▶ **Description of the task**:
Copy the lines below exactly. No picture goes into the copy.

▶ **Supplied material**:

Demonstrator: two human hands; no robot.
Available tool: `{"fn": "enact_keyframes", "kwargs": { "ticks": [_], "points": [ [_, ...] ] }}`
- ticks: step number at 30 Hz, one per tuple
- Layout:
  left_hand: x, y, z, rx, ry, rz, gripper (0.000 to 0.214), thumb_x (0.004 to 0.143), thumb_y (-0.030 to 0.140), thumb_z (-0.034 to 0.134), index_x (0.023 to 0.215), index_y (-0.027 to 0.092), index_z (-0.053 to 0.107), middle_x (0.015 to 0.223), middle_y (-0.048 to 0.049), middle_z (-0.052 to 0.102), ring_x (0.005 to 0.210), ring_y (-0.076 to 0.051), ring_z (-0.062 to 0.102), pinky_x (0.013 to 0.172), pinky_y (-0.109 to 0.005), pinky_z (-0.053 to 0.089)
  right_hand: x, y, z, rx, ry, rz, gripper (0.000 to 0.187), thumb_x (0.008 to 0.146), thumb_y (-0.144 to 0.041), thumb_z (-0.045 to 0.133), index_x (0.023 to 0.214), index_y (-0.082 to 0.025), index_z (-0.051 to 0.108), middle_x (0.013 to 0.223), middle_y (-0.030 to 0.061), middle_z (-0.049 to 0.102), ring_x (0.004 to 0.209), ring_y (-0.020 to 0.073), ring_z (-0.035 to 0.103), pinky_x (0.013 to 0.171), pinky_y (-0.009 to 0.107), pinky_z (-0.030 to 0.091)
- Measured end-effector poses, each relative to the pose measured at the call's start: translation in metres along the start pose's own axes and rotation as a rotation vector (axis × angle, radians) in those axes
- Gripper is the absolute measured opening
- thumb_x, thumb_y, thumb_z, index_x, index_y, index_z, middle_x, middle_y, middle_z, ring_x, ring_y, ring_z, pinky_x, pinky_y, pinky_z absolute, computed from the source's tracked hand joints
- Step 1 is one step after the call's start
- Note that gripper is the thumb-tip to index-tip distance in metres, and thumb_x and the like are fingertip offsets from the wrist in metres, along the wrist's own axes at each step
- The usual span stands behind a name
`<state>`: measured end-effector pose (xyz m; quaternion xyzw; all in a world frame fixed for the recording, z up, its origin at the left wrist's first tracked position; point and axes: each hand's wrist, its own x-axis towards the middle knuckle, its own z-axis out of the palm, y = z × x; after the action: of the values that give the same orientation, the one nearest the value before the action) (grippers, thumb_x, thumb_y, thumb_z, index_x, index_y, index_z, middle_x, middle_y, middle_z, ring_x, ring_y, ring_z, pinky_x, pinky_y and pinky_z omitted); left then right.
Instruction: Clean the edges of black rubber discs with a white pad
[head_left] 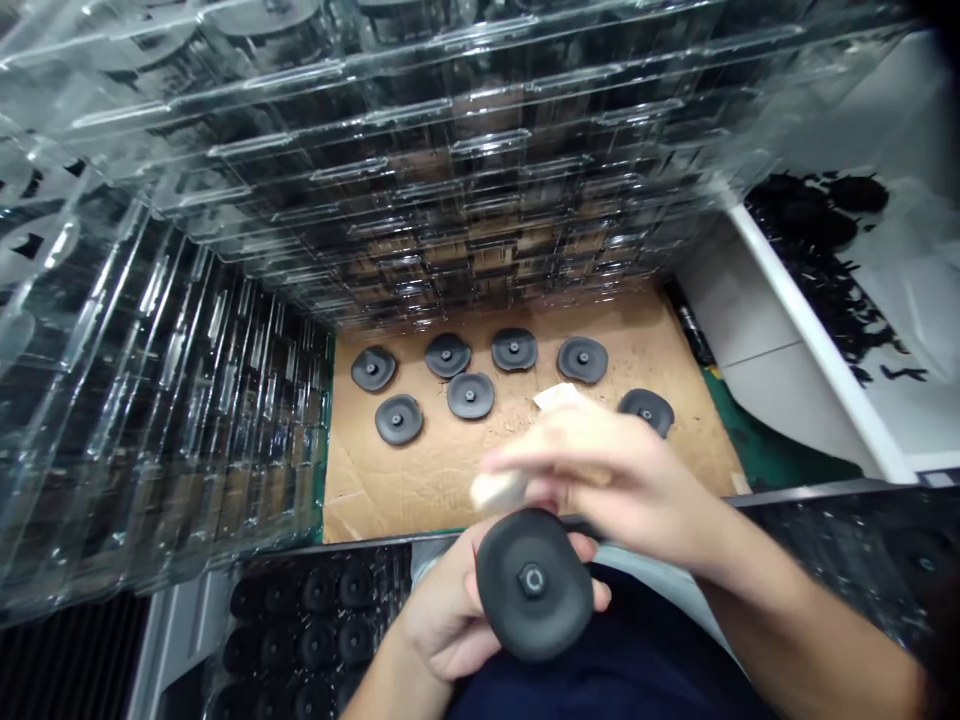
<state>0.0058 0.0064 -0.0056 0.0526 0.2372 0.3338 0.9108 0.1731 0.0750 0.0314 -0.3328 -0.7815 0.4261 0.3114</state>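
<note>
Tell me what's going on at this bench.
A person holds a black disc in the left hand. The right hand is just above it, blurred, pinching a pale piece that is too smeared to identify. Seven similar discs lie spread on a cardboard sheet. Stacks of clear plastic trays stand behind and to the left. A tray of dark parts sits at lower left.

No text, label, brand, number or sign can be read. The nearest round black disc [534, 585], the pale blurred block [499, 490], the stacked clear plastic trays [450, 150] and the brown cardboard sheet [420, 470] show no legible marking.
</note>
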Motion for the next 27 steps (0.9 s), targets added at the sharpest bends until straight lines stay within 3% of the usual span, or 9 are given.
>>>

▶ **Task response**:
Demonstrator: two human hands; no robot.
Available tool: `{"fn": "enact_keyframes", "kwargs": { "ticks": [_], "points": [ [_, ...] ] }}`
- ticks: step number at 30 Hz, one per tuple
- Layout:
  left_hand: x, y, z, rx, ry, rz, gripper (0.000 to 0.214), thumb_x (0.004 to 0.143), thumb_y (-0.030 to 0.140), thumb_z (-0.034 to 0.134), index_x (0.023 to 0.215), index_y (-0.027 to 0.092), index_z (-0.053 to 0.107), middle_x (0.015 to 0.223), middle_y (-0.048 to 0.049), middle_z (-0.052 to 0.102), ring_x (0.005 to 0.210), ring_y (-0.076 to 0.051), ring_z (-0.062 to 0.102), pinky_x (0.013 to 0.172), pinky_y (-0.109 to 0.005), pinky_z (-0.053 to 0.089)
  right_hand: x, y, z, rx, ry, rz, gripper (0.000 to 0.187), thumb_x (0.008 to 0.146), thumb_y (-0.144 to 0.041), thumb_z (-0.045 to 0.133), index_x (0.023 to 0.214), index_y (-0.082 to 0.025), index_z (-0.051 to 0.108), middle_x (0.013 to 0.223), middle_y (-0.030 to 0.061), middle_z (-0.049 to 0.102), ring_x (0.004 to 0.209), ring_y (-0.020 to 0.073), ring_z (-0.035 to 0.103), pinky_x (0.013 to 0.171), pinky_y (-0.009 to 0.107), pinky_z (-0.030 to 0.091)
- Measured end-effector poses, each relative to the pose measured at the call's start: translation in metres along the start pose's own axes and rotation as a rotation vector (axis × angle, radians) in those axes
- Gripper is the absolute measured opening
- thumb_x, thumb_y, thumb_z, index_x, index_y, index_z, middle_x, middle_y, middle_z, ring_x, ring_y, ring_z, pinky_x, pinky_y, pinky_z absolute, computed from the source's tracked hand joints
- Step 1 is one step after the call's start
- Note that gripper is the thumb-tip to index-tip distance in metres, and thumb_x and the like are fingertip offsets from the wrist in metres, along the wrist's own axes at each step
- The usual span stands behind a name
`<state>`: measured end-effector pose (xyz m; quaternion xyzw; all in a world frame fixed for the recording, z up, its origin at the left wrist's first tracked position; point and axes: each hand's wrist, its own x-axis towards the middle knuckle, its own z-axis out of the palm, y = z × x; after the action: of the values that give the same orientation, the one nearest the value before the action) (grippers, thumb_x, thumb_y, thumb_z, index_x, index_y, index_z, middle_x, middle_y, middle_z, ring_x, ring_y, ring_z, pinky_x, pinky_y and pinky_z omitted); left then right.
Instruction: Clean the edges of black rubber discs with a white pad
[head_left] 
<state>0.0058 0.0064 -0.0056 0.0526 0.2372 0.3338 0.9108 0.1731 0.0750 0.0314 -0.3328 -0.7815 0.4261 0.3114</state>
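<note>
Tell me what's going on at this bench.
A person holds a black disc in the left hand. The right hand is just above it, blurred, pinching a pale piece that is too smeared to identify. Seven similar discs lie spread on a cardboard sheet. Stacks of clear plastic trays stand behind and to the left. A tray of dark parts sits at lower left.

No text, label, brand, number or sign can be read. The nearest round black disc [534, 585], the pale blurred block [499, 490], the stacked clear plastic trays [450, 150] and the brown cardboard sheet [420, 470] show no legible marking.
</note>
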Motion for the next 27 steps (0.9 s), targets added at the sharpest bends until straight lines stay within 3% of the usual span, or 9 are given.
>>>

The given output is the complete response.